### Recorded data
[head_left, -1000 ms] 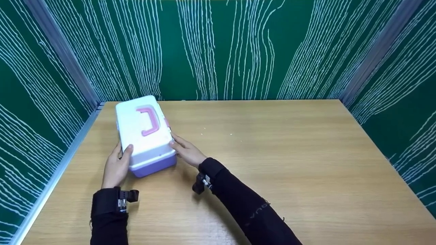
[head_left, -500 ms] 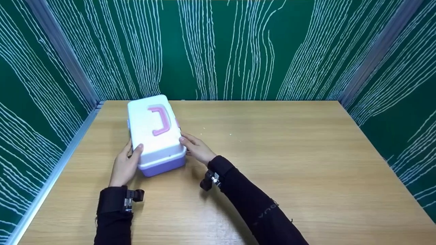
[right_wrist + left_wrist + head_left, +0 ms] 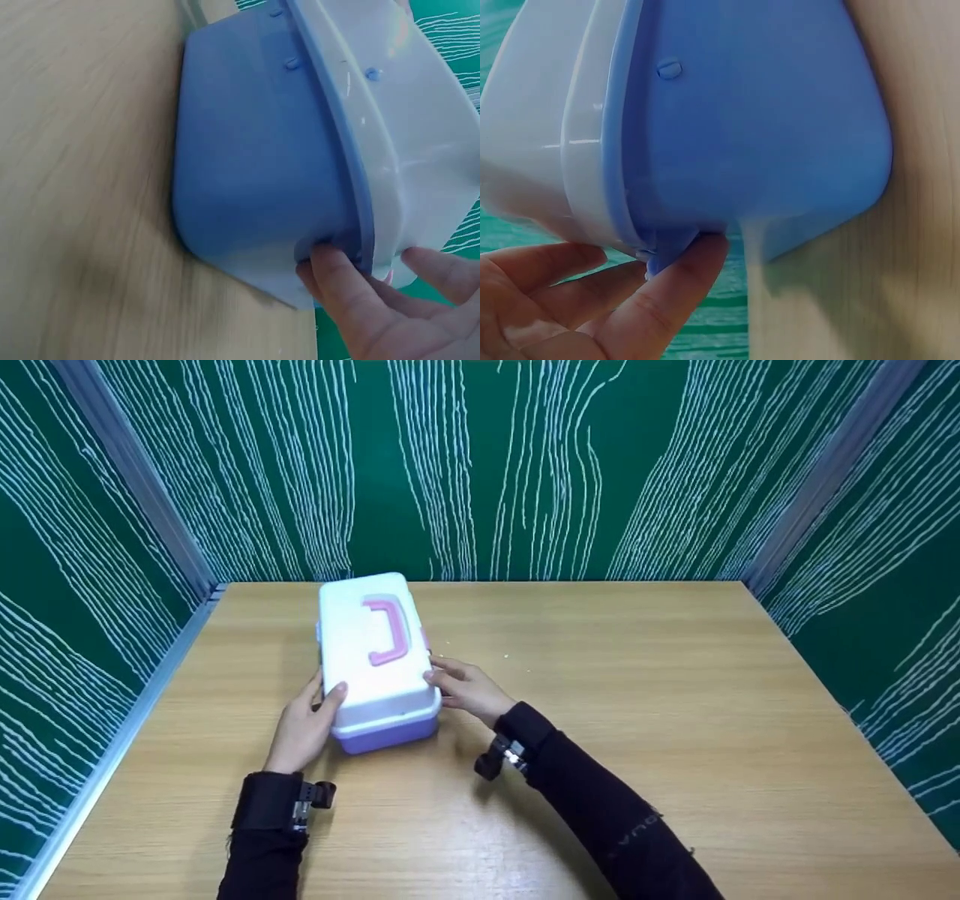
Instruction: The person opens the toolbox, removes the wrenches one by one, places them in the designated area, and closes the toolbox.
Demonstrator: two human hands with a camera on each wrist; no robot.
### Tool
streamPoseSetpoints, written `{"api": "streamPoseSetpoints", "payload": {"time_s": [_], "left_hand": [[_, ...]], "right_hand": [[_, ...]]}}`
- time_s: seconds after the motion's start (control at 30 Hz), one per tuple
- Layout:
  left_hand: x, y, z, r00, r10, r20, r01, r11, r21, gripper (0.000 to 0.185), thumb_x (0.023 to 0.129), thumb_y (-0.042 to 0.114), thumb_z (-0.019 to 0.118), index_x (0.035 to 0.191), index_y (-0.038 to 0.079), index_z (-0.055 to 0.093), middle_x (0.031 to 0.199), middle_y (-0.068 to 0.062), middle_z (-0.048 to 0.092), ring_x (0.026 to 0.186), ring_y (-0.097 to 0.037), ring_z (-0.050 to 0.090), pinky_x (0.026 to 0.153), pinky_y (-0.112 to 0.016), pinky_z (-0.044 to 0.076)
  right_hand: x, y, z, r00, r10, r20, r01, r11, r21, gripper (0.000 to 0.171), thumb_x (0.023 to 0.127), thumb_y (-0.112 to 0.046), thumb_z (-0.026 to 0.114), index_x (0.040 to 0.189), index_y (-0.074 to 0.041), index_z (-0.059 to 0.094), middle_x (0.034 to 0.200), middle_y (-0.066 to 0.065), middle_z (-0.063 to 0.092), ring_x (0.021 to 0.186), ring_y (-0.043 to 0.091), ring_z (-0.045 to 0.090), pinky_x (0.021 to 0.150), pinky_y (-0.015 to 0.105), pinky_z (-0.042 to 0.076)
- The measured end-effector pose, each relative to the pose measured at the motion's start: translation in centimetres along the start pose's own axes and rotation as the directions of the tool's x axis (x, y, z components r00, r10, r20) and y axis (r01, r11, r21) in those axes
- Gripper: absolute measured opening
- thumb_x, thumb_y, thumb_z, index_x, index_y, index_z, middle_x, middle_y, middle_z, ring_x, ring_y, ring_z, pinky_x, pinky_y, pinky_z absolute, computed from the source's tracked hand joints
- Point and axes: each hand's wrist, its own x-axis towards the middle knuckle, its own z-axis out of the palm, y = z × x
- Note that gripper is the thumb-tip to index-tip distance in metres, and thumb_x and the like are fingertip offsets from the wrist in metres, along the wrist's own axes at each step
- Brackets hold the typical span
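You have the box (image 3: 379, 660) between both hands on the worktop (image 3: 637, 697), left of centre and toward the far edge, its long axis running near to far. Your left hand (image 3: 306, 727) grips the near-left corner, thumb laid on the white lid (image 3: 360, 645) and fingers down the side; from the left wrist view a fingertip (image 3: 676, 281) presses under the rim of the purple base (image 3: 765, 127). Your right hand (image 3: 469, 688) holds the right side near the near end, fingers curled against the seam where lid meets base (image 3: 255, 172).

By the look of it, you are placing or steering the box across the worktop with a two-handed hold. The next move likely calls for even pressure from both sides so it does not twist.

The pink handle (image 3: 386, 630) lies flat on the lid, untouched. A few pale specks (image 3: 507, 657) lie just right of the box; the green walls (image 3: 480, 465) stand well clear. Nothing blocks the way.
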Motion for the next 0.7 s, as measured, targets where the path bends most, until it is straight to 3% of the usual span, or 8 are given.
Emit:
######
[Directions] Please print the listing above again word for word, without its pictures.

[Result of the task]
[head_left, -1000 ms] 
[head_left, -500 ms] 
[right_wrist + left_wrist + head_left, +0 ms] 
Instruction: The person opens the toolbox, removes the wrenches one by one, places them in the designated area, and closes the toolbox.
Demonstrator: two human hands with a camera on each wrist; no robot.
### Tool
streamPoseSetpoints, written `{"api": "streamPoseSetpoints", "payload": {"time_s": [_], "left_hand": [[_, ...]], "right_hand": [[_, ...]]}}`
- time_s: seconds after the motion's start (control at 30 Hz), one per tuple
- Layout:
  left_hand: x, y, z, r00, r10, r20, r01, r11, r21, gripper (0.000 to 0.185), thumb_x (0.023 to 0.129), thumb_y (-0.042 to 0.114), thumb_z (-0.019 to 0.118), index_x (0.035 to 0.191), index_y (-0.038 to 0.079), index_z (-0.055 to 0.093), middle_x (0.031 to 0.199), middle_y (-0.068 to 0.062), middle_z (-0.048 to 0.092), ring_x (0.026 to 0.186), ring_y (-0.097 to 0.037), ring_z (-0.050 to 0.090), pinky_x (0.026 to 0.153), pinky_y (-0.112 to 0.016), pinky_z (-0.044 to 0.076)
  right_hand: x, y, z, r00, r10, r20, r01, r11, r21, gripper (0.000 to 0.171), thumb_x (0.023 to 0.127), thumb_y (-0.112 to 0.046), thumb_z (-0.026 to 0.114), index_x (0.040 to 0.189), index_y (-0.074 to 0.041), index_z (-0.059 to 0.094), middle_x (0.034 to 0.200), middle_y (-0.066 to 0.065), middle_z (-0.063 to 0.092), ring_x (0.021 to 0.186), ring_y (-0.043 to 0.091), ring_z (-0.045 to 0.090), pinky_x (0.021 to 0.150), pinky_y (-0.015 to 0.105), pinky_z (-0.042 to 0.076)
- The measured end-effector pose, each relative to the pose measured at the motion's start: translation in centimetres along the start pose's own axes and rotation as the directions of the tool's x axis (x, y, z components r00, r10, r20) and y axis (r01, r11, r21) in those axes
- Gripper: absolute measured opening
- thumb_x, thumb_y, thumb_z, index_x, index_y, index_z, middle_x, middle_y, middle_z, ring_x, ring_y, ring_z, pinky_x, pinky_y, pinky_z absolute, computed from the source's tracked hand joints
- Point and axes: each hand's wrist, its own x-axis towards the middle knuckle, its own z-axis out of the palm, y = z × x
- Note that gripper is the thumb-tip to index-tip distance in metres, and thumb_x and the like are fingertip offsets from the wrist in metres, along the wrist's own axes at each step
- Brackets hold the typical span
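You have the box (image 3: 379, 660) between both hands on the worktop (image 3: 637, 697), left of centre and toward the far edge, its long axis running near to far. Your left hand (image 3: 306, 727) grips the near-left corner, thumb laid on the white lid (image 3: 360, 645) and fingers down the side; from the left wrist view a fingertip (image 3: 676, 281) presses under the rim of the purple base (image 3: 765, 127). Your right hand (image 3: 469, 688) holds the right side near the near end, fingers curled against the seam where lid meets base (image 3: 255, 172).

By the look of it, you are placing or steering the box across the worktop with a two-handed hold. The next move likely calls for even pressure from both sides so it does not twist.

The pink handle (image 3: 386, 630) lies flat on the lid, untouched. A few pale specks (image 3: 507, 657) lie just right of the box; the green walls (image 3: 480, 465) stand well clear. Nothing blocks the way.
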Motion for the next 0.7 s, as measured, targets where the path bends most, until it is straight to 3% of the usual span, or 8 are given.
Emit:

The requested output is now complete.